Any ideas on what I need to do to make it work?
Thanx in advance.
The first thing I would ask is that you make sure the program which you want is not already available in your distribution's software repositories. Installing from there is a LOT easier than building from source.
The second stop is to find a pre-compiled package from a reputable source. I've heard the site rpmfind mentioned before, although I do not used an RPM-based distro, so I have not used it myself. If you can locate a binary RPM package, that will be a lot easier to install than building from source.
OK, assuming you can't find a pre-built package here are some notes on building from source:
It is common for the run-time and development versions of libraries to be separated into two packages, which must be installed individually. For common libraries which are pre-requisites for many programs, they will be installed on you system as part of the main system. However, the development package, which is needed to build software which uses that library tends not to be installed by default.
On SuSE the convention is to have the runtime package called "something", and the development package which corresponds to that called "something-devel".

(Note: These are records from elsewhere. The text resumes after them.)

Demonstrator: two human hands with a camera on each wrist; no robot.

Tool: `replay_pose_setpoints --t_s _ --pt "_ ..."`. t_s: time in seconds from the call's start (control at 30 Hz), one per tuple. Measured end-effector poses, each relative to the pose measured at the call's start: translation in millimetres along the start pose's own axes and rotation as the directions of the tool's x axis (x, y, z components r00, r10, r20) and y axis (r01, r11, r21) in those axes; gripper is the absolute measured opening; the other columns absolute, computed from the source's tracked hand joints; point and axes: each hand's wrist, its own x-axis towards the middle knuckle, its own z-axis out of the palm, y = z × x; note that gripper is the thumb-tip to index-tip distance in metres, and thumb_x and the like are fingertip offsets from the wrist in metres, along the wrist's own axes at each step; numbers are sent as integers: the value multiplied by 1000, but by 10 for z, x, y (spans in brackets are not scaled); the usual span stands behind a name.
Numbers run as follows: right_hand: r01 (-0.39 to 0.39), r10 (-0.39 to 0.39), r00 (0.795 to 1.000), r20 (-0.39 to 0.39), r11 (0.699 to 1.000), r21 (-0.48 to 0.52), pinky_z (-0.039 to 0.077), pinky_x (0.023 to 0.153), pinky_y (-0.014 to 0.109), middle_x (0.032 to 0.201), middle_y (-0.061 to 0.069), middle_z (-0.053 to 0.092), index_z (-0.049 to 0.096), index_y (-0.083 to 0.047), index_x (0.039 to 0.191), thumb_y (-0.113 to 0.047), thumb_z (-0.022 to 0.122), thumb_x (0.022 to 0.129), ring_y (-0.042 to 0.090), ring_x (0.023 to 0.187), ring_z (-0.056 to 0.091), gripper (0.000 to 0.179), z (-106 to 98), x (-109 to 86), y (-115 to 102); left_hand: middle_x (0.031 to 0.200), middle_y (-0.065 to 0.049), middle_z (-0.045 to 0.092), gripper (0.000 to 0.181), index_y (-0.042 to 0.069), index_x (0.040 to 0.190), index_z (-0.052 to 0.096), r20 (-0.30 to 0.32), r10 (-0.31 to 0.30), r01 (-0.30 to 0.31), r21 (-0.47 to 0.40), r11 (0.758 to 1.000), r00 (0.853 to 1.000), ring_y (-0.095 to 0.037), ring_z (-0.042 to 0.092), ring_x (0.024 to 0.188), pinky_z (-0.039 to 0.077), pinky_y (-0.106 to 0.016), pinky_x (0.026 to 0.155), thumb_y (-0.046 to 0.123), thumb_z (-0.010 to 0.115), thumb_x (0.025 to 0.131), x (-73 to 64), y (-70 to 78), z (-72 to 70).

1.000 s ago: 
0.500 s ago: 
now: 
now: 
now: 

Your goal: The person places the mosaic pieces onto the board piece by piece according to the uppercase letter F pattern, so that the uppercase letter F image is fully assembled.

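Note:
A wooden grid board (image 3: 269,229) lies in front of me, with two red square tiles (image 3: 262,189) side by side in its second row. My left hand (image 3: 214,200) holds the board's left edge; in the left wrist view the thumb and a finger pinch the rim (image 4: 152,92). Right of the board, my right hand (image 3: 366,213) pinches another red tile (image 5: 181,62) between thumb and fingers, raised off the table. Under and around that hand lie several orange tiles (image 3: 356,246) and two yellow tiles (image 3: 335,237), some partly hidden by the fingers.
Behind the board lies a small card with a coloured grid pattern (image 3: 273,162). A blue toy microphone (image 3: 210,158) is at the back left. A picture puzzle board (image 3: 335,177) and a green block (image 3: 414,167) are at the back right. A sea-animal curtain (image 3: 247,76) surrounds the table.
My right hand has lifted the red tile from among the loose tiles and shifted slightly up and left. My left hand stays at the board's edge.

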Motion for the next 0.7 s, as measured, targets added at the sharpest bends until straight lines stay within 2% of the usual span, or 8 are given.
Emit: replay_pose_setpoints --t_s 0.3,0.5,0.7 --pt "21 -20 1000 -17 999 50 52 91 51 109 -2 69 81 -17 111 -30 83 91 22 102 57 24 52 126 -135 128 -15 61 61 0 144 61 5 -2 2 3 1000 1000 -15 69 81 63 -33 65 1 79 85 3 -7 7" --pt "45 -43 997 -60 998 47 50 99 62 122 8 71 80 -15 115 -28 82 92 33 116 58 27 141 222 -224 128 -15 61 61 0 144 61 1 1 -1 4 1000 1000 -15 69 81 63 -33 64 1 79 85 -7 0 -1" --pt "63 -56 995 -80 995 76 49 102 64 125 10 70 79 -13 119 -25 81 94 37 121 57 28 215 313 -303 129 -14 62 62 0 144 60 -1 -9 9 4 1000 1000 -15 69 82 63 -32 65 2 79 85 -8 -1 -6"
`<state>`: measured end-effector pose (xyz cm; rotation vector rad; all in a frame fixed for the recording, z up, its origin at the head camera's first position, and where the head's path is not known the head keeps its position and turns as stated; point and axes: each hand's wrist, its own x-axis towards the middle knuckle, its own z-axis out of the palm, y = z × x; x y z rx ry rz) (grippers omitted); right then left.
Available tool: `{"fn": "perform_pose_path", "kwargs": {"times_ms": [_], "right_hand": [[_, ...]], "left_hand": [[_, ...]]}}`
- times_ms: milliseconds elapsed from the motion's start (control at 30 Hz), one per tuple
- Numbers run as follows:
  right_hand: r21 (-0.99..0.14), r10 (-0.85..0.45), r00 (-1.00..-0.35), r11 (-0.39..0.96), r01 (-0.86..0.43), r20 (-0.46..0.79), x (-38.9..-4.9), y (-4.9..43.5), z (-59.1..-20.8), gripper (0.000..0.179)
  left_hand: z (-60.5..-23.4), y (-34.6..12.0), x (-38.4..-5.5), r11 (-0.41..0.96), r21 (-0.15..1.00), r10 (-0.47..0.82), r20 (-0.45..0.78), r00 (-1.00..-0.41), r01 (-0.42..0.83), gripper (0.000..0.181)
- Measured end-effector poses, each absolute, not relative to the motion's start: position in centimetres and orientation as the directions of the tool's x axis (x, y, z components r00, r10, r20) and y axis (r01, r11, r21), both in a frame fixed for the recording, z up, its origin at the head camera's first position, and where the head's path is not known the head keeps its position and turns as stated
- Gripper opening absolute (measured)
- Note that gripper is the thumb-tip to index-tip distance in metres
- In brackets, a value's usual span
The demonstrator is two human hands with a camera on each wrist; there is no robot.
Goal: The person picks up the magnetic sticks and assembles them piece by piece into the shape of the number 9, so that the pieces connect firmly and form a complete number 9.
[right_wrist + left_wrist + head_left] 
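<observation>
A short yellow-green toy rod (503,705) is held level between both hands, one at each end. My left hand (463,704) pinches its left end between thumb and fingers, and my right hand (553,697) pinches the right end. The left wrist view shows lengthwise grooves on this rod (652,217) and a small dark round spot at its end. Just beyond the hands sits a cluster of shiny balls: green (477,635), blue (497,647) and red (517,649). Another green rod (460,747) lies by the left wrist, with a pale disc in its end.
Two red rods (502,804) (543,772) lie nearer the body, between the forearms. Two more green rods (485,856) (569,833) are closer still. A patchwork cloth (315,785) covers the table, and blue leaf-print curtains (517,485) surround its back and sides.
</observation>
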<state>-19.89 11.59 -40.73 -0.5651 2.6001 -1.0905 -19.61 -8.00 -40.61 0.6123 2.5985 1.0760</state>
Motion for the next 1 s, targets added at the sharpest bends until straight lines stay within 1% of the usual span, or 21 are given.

One of the challenges of building programs from source code is making sure the development package for all the libraries which that program depends upon are installed. The trick is to be able to find out the package name(s). Once you know the package name(s), it should simply be a matter of using the software installation tool in YaST to install them.
Often pre-requisites like this will be mentioned in a files called INSTALL and/or README which comes with the source code, although it is not always the case.
The worst case scenario is that a library which you need is not to be found in the repositories for your distro. In this case, you will need to download the source code fot that library first and install that. If that library depends on another package which you do not have, you need to get that too, and so on. This is not very common these days, as most distros have very extensive repositories with most commonly used libraries available.